• _Prompt_
The pictures are to be left out when the listing below is reproduced word for word.

------ Entries supplied

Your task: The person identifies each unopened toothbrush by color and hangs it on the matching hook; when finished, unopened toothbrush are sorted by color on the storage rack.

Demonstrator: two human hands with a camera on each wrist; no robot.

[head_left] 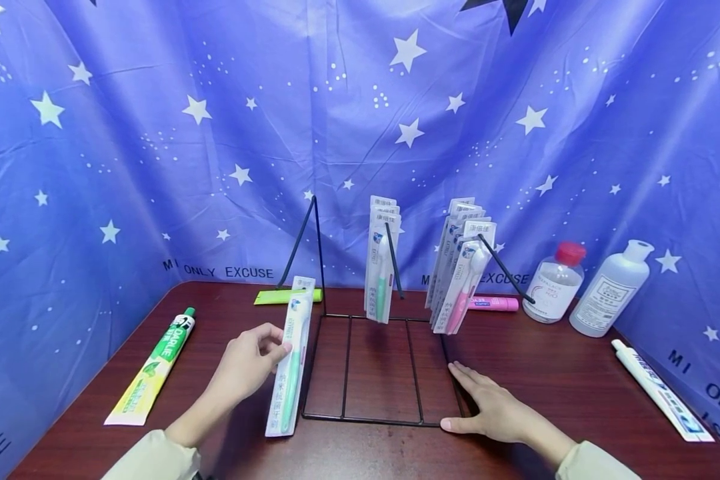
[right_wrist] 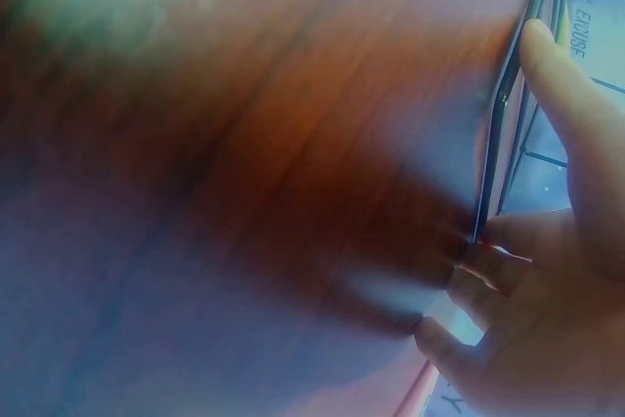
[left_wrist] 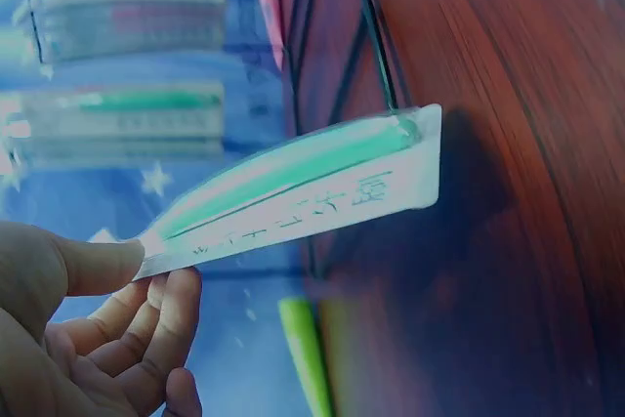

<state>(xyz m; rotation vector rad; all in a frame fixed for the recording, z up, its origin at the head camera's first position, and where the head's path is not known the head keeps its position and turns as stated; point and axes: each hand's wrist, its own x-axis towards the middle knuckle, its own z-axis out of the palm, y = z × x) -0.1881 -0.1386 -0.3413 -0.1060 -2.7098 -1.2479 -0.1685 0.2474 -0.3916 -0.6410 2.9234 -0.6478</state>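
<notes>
My left hand (head_left: pixel 249 363) pinches a packaged green toothbrush (head_left: pixel 291 373) between thumb and fingers. The pack stands tilted at the left side of a black wire rack (head_left: pixel 348 373), its top overlapping the end of the left hook (head_left: pixel 297 243) in the head view. In the left wrist view the thumb presses on the card of the pack (left_wrist: pixel 293 192). With fingers spread, my right hand (head_left: pixel 495 407) rests at the rack's front right corner, thumb on the front wire. Green toothbrush packs (head_left: pixel 382 267) hang on the middle hook, and several pink toothbrush packs (head_left: pixel 462 280) on the right one.
A yellow-green toothpaste tube (head_left: pixel 150 373) lies at left, a lime tube (head_left: pixel 270 297) behind the rack and a pink tube (head_left: pixel 495 304) behind right. Two bottles, one red-capped (head_left: pixel 555 287) and one white (head_left: pixel 609 293), stand back right near a white tube (head_left: pixel 660 393).
</notes>
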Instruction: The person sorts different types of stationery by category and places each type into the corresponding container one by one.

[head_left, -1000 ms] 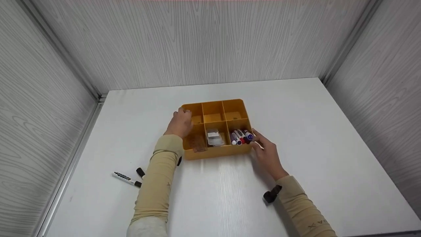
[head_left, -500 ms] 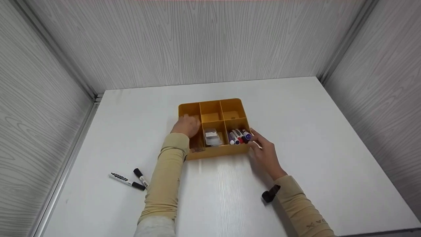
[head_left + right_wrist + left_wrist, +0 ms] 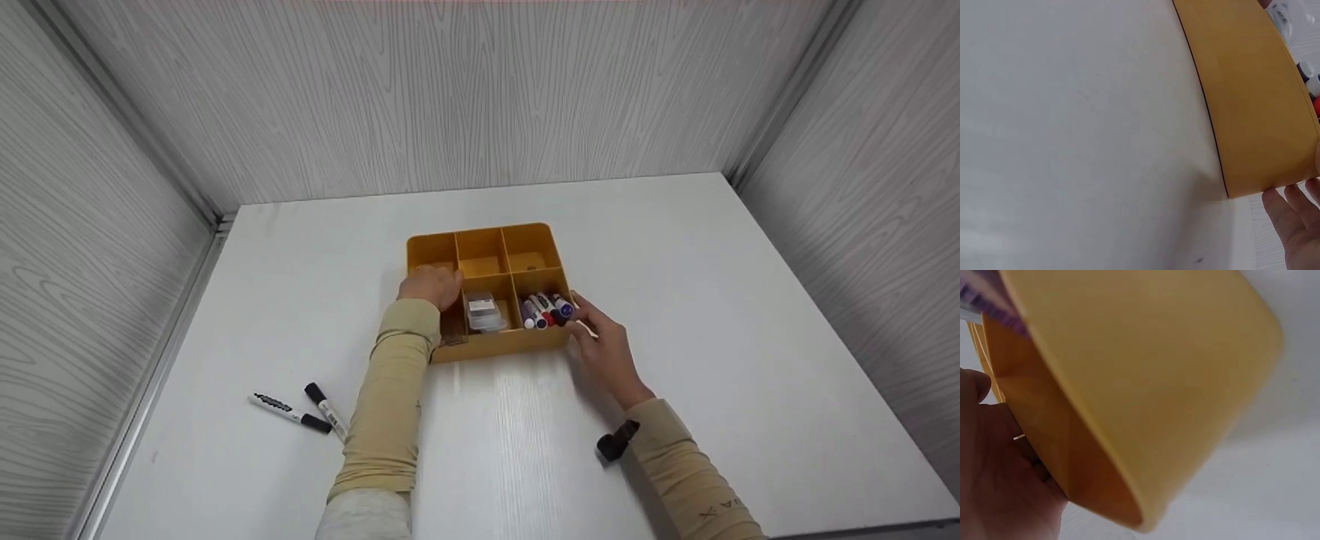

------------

• _Reply to the task_
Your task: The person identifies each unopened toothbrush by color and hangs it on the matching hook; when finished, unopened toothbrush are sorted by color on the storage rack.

Demonstrator: two human hands with a camera on each wrist; no robot.

[head_left] 
[right_wrist] 
[left_wrist] 

<state>(xyz m; rotation vector rad; all in a frame fixed for the recording, z up, its origin at the head camera's first position, and where the head's path is not known the head keeps its position and turns as stated; point and axes: each hand's wrist, its own x-axis towards the middle knuckle, its own z-axis out of the palm, y = z × x) -0.1881 -0.1386 -0.3413 -0.1060 -2.7098 -1.2479 -0.1685 0.2474 -0.3916 -0.6410 2.9234 -0.6478</state>
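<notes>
My left hand (head_left: pixel 249 363) pinches a packaged green toothbrush (head_left: pixel 291 373) between thumb and fingers. The pack stands tilted at the left side of a black wire rack (head_left: pixel 348 373), its top overlapping the end of the left hook (head_left: pixel 297 243) in the head view. In the left wrist view the thumb presses on the card of the pack (left_wrist: pixel 293 192). With fingers spread, my right hand (head_left: pixel 495 407) rests at the rack's front right corner, thumb on the front wire. Green toothbrush packs (head_left: pixel 382 267) hang on the middle hook, and several pink toothbrush packs (head_left: pixel 462 280) on the right one.
A yellow-green toothpaste tube (head_left: pixel 150 373) lies at left, a lime tube (head_left: pixel 270 297) behind the rack and a pink tube (head_left: pixel 495 304) behind right. Two bottles, one red-capped (head_left: pixel 555 287) and one white (head_left: pixel 609 293), stand back right near a white tube (head_left: pixel 660 393).
</notes>
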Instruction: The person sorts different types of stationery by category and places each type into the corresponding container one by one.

[head_left, -1000 ms] 
[head_left, -500 ms] 
[head_left + right_wrist + left_wrist, +0 ms] 

This exercise has been fully answered.